The trees fabric was the original leading candidate for the setting triangles. I took this photo while my computer-printed label dried, and shipped my Winter Challenge off to Dorry this afternoon.


Now that those two quilt deadlines are met, I have a new project to start.  If you read our "main blog" you know we have been working with Interior Designers to get some repairs done and finish decorating our retirement house.  While I thought we had Too Much Wood in our Master Bedroom, the professions didn't care for much of anything we have going on there. I'm embarking on an experiment with an idea to add a painted nightstand.  At a nearby estate sale, I found this TV stand with a $15 price tag on it.

Norris doesn't like it because it's veneered MDF, so he paid $10 and stipulated it's not to stay. But I figured I could try painting it, put it in the room and see if something like it will be a simple solution to the Too Much Wood question, while I look for another piece that will no doubt cost a little more.  I have calculated I could invest in a couple of dozen experiments twice the price of this piece and the paint, and still have plenty of money left over to buy a few brand new pieces of furniture for the price of one of the designers' solution nightstands.

Friday, August 29, 2014

All Kinds of Cards

A week ago, my friend Judi hosted a small gathering to teach us to make collage cards. Judi provided all the supplies and an amazing variety of materials we could use to make the cards.  I have found I don't enjoy working with sticky or wet media as much as I do nice dry fiber, but I had a good time.  I took lousy photos of the results with my cell phone.

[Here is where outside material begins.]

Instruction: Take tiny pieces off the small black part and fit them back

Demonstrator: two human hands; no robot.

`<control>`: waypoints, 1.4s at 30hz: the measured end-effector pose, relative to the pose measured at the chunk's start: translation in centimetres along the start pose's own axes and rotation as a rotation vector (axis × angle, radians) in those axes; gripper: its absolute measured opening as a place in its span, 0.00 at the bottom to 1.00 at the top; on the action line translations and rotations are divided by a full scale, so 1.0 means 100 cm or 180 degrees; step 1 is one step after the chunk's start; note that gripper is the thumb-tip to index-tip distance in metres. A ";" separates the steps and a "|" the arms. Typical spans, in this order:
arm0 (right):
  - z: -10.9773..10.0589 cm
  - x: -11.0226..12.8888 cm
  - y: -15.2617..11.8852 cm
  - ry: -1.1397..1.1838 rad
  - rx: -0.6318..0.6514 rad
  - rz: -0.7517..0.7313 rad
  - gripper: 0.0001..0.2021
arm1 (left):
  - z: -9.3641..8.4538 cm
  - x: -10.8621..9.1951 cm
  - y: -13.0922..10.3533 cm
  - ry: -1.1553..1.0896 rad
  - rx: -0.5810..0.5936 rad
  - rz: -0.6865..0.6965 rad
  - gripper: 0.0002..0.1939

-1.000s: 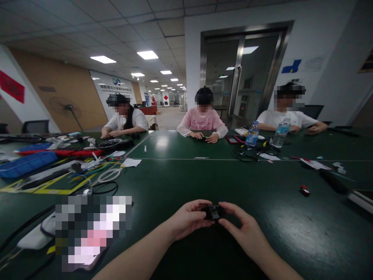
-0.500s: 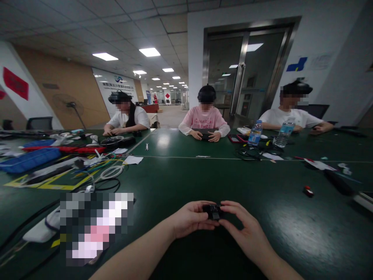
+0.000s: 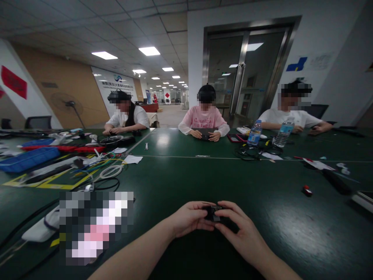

 There were five of us and we all had different ways of approaching the work.

Judi planned to keep just one card from each of us to use as samples for a class she has been asked to teach.  I think she was very smart to do it this way, letting us experiment and ask questions, and then winding up with a larger variety of cards than she might have come up with on her own.  I think she should keep them all until the class takes place.

One more photo shows the same cards, but I climbed up on a chair to get a better angle so I can point my three completed cards out.

Mine are the dark blue/green one top row center (I started with a magazine photo of peacock feathers), the Chinese horse in the second row toward the right (another magazine photo I'd saved for years) and the strange one with feathers just below the horse.  Do I have a feather theme going here?  Well, after our first two collages, Judi suggested it was time to try some paint techniques.  I was not happy with what I had done, then I decided the s-hook shapes could be swans.  Sadly, the only feathers I found to help with the suggestion I accidentally created were green.... well, it was my first try! 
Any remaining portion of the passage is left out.